Por detrás del escuadrón volante, a la derecha, iban dos tercios españoles, uno de ingleses y otro de escoceses; y en la izquierda, a la misma distancia, cinco tercios italianos. Más retrasados, como reserva, formaban dos tercios de valones y borgoñones y la infantería de las guarniciones de Frisia, con la artillería.

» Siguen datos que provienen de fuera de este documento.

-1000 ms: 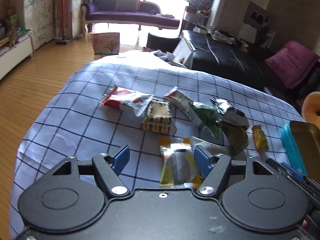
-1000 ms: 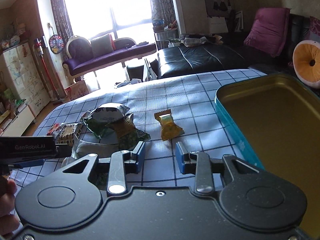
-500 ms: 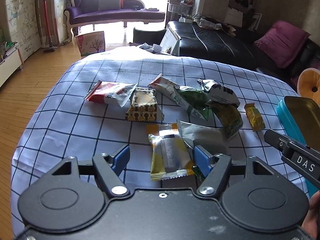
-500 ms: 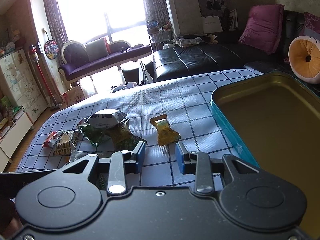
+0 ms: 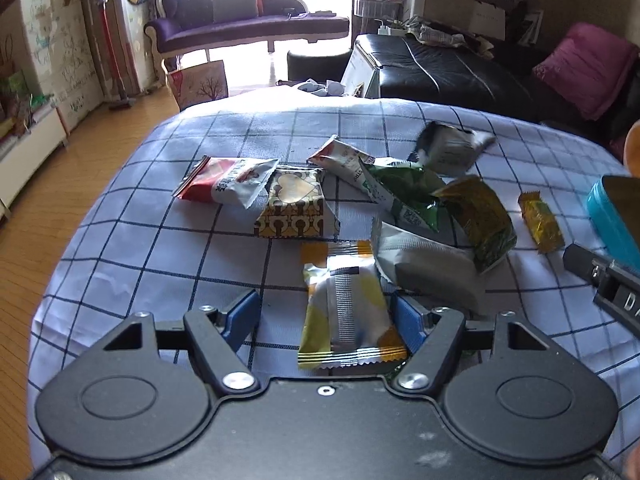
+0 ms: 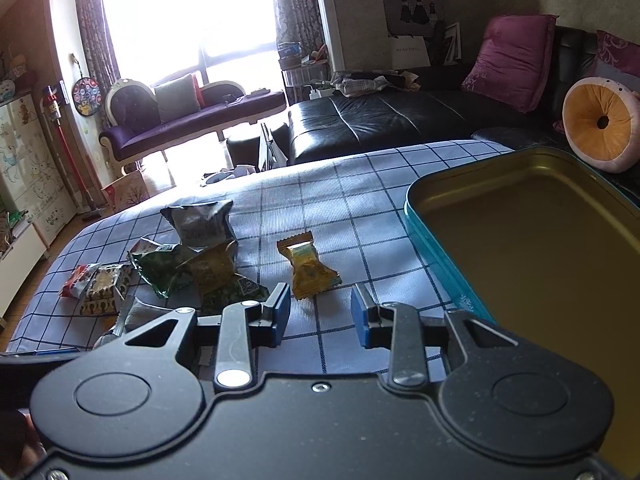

Todo aquel conjunto, decían los oficiales más veteranos, estaba ajustado como los escuadrones de Alejandro Farnesio cuando entró al socorro de París. La amalgama componía una magnífica máquina de guerra, una cuña para penetrar las líneas enemigas que avanzaba como un rodillo, sin que pareciera existir fuerza humana capaz de torcerla. Y cuando nuestro ejército se hallaba a un tiro de cañón del enemigo, formado en batalla, se produjo algo que no esperábamos. Mauricio rehusó el combate. Levantó el sitio como un perro temeroso con el rabo entre las piernas, abandonando las trincheras del cerco. Eligió el camino fácil de la retirada antes que arriesgarse a un descalabro, pese a que nuestro ejército era inferior en efectivos y estaba muy fatigado por la reciente marcha y la dura campaña del verano anterior.

Las tropas holandesas se retiraron a zonas de invernada dentro de las Provincias Unidas rebeldes. Con eso sus pérdidas fueron mínimas, pero la reputación de Mauricio sufrió un duro golpe, al menos entre nuestra tropa, que hizo mucha broma acerca del poco valor del holandés. Teniéndolo todo a favor, no quiso arriesgar nada, y pensándolo ahora creo que hizo bien. Las guerras se ganan también poniendo distancia con el enemigo si llega el caso.

Y esto fue en sustancia lo que se conoció como el Socorro de Grol, del que se escribieron después algunas crónicas que he visto publicadas con versiones distintas, aunque yo afirmo que la que aquí expongo es la más verdadera. Pues la viví en mis carnes, la vi con mis propios ojos y la escuché de la propia boca de Spínola.